> How to complete this task:
Look in the material below for the line holding "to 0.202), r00". Set it down exactly, with each later line up to and including the line holding "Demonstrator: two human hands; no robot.".
Top of Supplied information
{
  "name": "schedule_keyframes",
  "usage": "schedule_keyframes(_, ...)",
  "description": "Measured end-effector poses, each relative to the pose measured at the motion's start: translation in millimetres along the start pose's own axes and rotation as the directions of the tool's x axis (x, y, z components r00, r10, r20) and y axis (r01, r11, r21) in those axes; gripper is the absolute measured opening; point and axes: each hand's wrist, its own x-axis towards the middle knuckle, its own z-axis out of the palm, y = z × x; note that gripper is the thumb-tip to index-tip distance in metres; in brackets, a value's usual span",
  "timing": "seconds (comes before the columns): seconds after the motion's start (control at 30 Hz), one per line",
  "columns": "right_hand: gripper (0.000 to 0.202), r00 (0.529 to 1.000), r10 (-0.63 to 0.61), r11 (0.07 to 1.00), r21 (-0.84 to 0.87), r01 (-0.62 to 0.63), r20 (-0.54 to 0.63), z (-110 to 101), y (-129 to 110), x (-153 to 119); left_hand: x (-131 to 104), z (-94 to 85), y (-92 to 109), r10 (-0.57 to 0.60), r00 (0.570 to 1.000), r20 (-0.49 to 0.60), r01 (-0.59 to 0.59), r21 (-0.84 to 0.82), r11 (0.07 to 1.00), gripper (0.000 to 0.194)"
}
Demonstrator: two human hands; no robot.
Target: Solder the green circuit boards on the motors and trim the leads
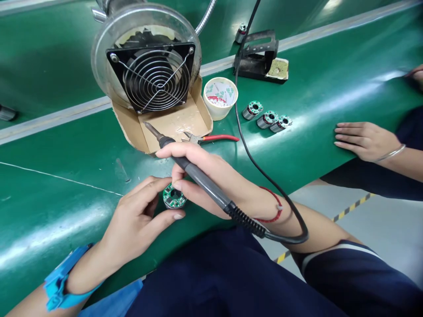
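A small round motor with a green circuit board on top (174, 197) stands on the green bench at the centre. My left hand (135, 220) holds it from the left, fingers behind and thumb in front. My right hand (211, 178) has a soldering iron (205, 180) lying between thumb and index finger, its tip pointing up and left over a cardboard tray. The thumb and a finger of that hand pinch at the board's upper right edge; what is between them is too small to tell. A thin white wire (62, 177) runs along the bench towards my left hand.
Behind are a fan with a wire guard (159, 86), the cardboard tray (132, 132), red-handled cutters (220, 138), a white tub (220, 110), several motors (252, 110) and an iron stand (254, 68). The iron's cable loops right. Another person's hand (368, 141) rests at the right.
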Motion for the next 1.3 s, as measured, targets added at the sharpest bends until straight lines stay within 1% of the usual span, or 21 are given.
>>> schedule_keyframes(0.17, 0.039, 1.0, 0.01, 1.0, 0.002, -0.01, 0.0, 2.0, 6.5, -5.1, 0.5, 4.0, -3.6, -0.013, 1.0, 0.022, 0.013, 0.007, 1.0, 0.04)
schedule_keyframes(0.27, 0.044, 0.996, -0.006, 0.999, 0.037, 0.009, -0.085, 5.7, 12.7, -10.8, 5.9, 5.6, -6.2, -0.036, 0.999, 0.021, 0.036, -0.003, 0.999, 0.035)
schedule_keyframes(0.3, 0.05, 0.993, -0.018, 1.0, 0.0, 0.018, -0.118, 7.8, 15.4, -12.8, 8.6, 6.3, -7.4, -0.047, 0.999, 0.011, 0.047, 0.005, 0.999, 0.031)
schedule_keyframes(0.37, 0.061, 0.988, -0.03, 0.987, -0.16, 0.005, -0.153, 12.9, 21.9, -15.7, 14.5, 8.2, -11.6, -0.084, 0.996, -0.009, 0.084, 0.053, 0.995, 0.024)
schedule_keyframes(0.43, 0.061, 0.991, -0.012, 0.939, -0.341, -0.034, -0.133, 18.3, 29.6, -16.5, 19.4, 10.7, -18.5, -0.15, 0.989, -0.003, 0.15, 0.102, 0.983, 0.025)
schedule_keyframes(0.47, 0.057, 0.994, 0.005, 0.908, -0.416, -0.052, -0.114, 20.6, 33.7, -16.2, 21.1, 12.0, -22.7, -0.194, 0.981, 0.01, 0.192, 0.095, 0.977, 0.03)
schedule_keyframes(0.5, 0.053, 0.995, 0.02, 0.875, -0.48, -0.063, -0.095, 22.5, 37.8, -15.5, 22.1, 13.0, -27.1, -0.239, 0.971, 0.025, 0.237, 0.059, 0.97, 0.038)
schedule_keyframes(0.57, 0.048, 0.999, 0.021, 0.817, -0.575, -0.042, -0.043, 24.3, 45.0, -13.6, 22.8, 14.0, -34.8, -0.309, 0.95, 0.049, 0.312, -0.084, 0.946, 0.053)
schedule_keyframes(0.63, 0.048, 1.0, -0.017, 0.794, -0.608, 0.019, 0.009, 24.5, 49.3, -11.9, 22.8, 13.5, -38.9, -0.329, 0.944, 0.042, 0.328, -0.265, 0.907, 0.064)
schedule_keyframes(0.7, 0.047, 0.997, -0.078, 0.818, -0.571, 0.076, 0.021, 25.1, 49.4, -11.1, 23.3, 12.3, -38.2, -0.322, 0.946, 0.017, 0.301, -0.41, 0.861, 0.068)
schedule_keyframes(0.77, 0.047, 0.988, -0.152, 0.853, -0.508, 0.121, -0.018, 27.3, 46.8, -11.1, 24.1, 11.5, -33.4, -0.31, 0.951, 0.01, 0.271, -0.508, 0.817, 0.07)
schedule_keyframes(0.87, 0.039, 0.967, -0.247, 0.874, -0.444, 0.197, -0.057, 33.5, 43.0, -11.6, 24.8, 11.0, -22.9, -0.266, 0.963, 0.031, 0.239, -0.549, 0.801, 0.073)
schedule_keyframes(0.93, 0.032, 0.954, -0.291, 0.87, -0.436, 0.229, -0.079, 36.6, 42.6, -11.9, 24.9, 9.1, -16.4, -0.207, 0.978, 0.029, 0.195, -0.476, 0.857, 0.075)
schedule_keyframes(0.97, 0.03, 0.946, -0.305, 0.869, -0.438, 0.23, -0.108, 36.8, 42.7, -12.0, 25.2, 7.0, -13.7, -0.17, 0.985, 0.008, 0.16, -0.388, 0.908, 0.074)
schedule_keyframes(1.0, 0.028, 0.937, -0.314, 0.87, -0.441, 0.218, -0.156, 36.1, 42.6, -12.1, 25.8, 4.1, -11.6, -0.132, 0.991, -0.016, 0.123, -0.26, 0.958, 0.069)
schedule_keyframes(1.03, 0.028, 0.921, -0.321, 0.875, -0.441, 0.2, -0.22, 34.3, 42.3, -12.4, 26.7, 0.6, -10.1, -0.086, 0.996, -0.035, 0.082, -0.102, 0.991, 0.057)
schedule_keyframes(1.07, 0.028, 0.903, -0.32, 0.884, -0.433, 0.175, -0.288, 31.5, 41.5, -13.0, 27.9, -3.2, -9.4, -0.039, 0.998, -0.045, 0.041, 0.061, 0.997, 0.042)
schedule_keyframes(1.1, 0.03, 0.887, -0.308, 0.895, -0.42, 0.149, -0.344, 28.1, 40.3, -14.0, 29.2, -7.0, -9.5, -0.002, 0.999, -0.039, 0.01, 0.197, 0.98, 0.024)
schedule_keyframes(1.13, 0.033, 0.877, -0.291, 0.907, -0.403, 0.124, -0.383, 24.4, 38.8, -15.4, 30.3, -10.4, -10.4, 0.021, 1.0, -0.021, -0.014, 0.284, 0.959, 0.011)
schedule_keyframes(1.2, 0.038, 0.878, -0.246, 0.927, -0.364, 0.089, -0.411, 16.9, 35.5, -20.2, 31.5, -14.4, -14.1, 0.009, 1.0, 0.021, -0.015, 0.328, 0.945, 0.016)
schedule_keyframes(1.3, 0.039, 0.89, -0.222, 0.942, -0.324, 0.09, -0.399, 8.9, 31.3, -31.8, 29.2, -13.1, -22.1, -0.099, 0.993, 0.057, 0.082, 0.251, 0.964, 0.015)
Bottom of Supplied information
> Expected output:
  "columns": "right_hand: gripper (0.000 to 0.202), r00 (0.529 to 1.000), r10 (-0.63 to 0.61), r11 (0.07 to 1.00), r21 (-0.84 to 0.87), r01 (-0.62 to 0.63), r20 (-0.54 to 0.63), z (-110 to 101), y (-129 to 110), x (-153 to 119); left_hand: x (-131 to 104), z (-94 to 85), y (-92 to 109), r10 (-0.57 to 0.60), r00 (0.570 to 1.000), r20 (-0.49 to 0.60), r01 (-0.59 to 0.59), r21 (-0.84 to 0.82), r11 (0.07 to 1.00), gripper (0.000 to 0.194)"
}
Demonstrator: two human hands; no robot.

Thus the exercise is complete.